### [REQUIREMENT]
Whenever a line in the following entries includes "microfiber", tally it. Report nothing except the final count.

### [RECORDS]

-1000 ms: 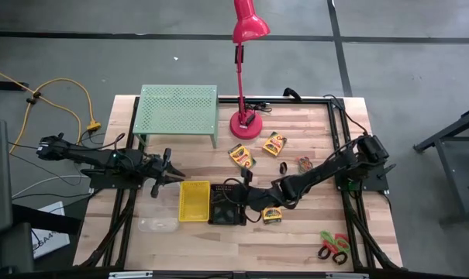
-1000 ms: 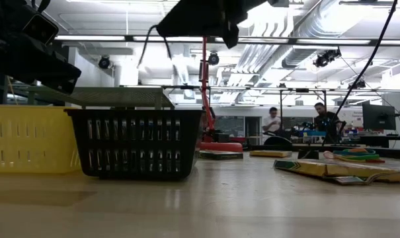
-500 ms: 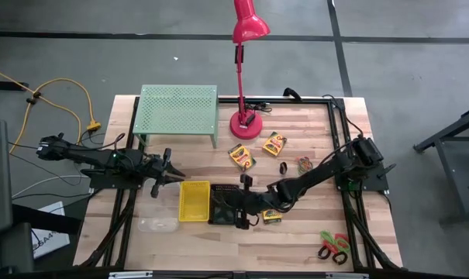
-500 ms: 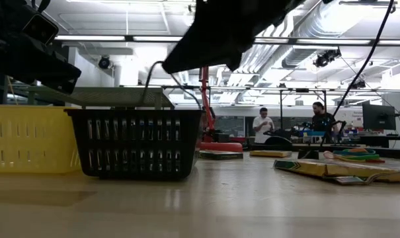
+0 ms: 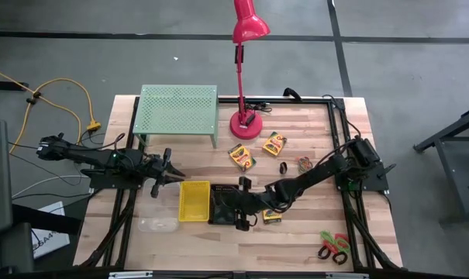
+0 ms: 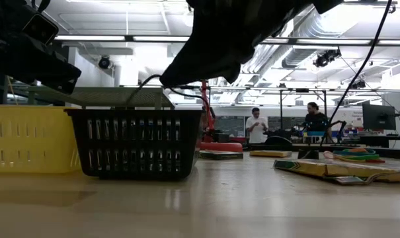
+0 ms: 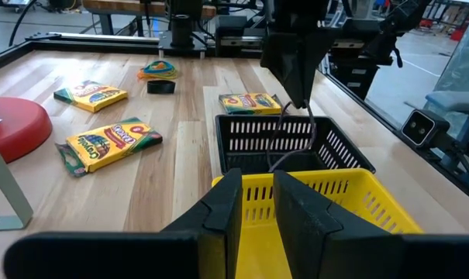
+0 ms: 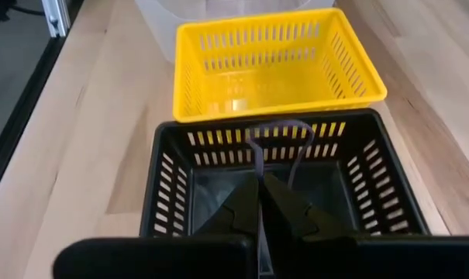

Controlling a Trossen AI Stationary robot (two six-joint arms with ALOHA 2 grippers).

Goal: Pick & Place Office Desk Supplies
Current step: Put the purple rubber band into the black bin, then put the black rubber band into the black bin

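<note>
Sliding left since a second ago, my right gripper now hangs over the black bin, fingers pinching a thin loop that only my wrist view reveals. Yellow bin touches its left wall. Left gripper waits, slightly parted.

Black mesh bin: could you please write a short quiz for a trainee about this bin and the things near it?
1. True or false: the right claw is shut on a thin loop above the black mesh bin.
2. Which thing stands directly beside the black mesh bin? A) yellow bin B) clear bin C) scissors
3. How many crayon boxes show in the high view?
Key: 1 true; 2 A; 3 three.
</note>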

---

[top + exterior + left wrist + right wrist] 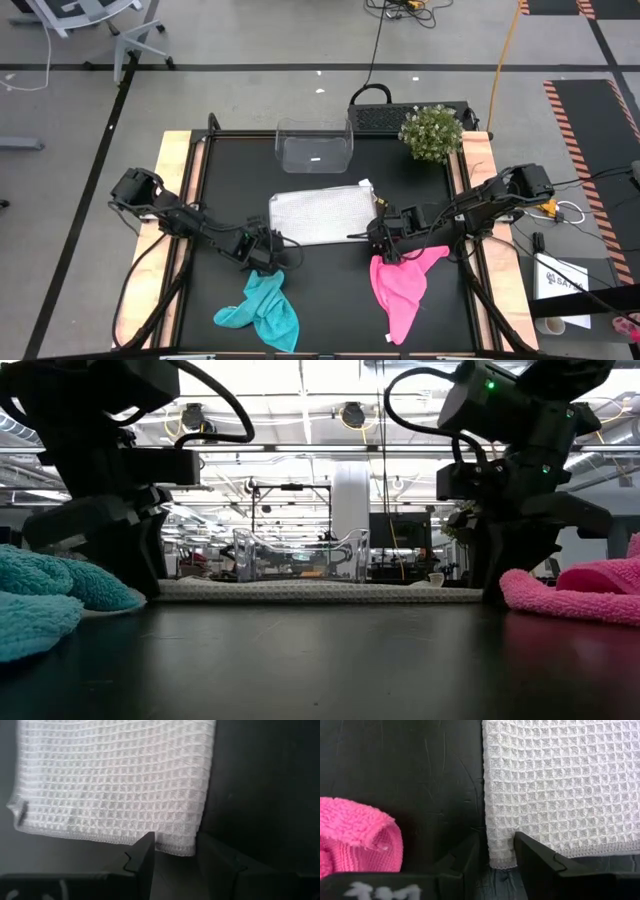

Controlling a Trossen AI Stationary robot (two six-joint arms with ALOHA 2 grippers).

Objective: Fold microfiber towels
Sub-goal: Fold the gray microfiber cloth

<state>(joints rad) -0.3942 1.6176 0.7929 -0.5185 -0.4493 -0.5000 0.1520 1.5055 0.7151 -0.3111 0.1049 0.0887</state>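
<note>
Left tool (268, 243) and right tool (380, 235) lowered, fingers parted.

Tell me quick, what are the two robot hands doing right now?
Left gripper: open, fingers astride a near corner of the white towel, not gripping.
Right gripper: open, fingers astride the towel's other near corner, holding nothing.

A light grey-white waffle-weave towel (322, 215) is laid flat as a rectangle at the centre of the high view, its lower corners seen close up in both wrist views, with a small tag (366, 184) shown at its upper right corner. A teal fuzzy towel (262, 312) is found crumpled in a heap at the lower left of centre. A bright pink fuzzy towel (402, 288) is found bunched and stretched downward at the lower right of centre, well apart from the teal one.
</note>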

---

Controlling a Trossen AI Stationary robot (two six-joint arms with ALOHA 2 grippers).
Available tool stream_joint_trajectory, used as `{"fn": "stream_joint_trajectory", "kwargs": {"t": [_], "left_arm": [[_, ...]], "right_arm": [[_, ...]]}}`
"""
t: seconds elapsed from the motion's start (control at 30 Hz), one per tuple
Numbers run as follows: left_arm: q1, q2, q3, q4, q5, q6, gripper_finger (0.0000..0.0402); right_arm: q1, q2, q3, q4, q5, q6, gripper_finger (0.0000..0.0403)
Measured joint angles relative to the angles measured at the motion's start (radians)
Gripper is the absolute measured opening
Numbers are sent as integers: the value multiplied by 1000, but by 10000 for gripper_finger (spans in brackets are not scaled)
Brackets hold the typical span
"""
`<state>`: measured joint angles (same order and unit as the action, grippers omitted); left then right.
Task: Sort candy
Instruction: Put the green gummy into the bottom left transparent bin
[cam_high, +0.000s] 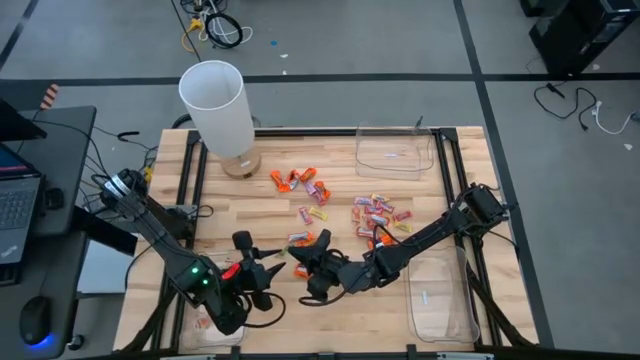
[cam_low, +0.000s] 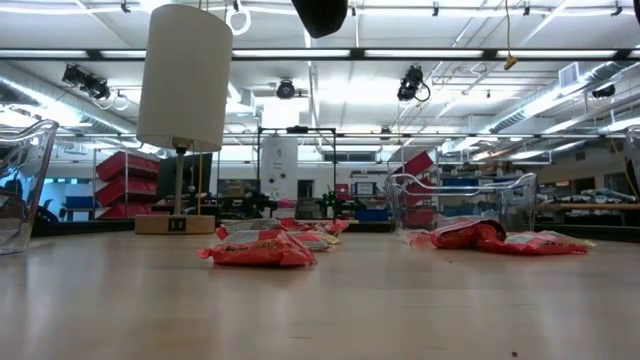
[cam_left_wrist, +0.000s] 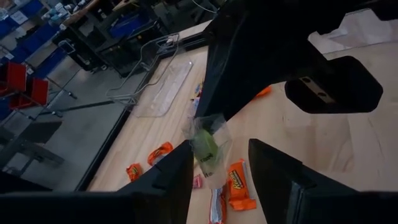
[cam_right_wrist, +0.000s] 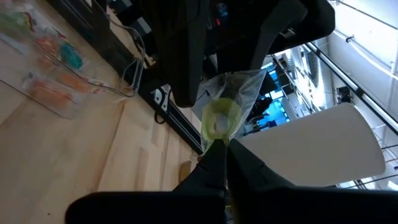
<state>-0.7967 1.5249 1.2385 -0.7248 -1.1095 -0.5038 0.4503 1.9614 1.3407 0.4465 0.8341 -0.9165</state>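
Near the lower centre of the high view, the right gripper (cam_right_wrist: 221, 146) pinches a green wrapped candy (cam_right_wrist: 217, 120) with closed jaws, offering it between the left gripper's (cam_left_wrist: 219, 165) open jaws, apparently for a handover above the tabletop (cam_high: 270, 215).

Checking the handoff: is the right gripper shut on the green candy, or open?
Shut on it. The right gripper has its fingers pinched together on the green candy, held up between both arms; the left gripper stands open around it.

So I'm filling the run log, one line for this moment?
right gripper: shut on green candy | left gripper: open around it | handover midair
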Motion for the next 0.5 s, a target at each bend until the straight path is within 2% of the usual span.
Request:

### [YOUR RESPONSE]
2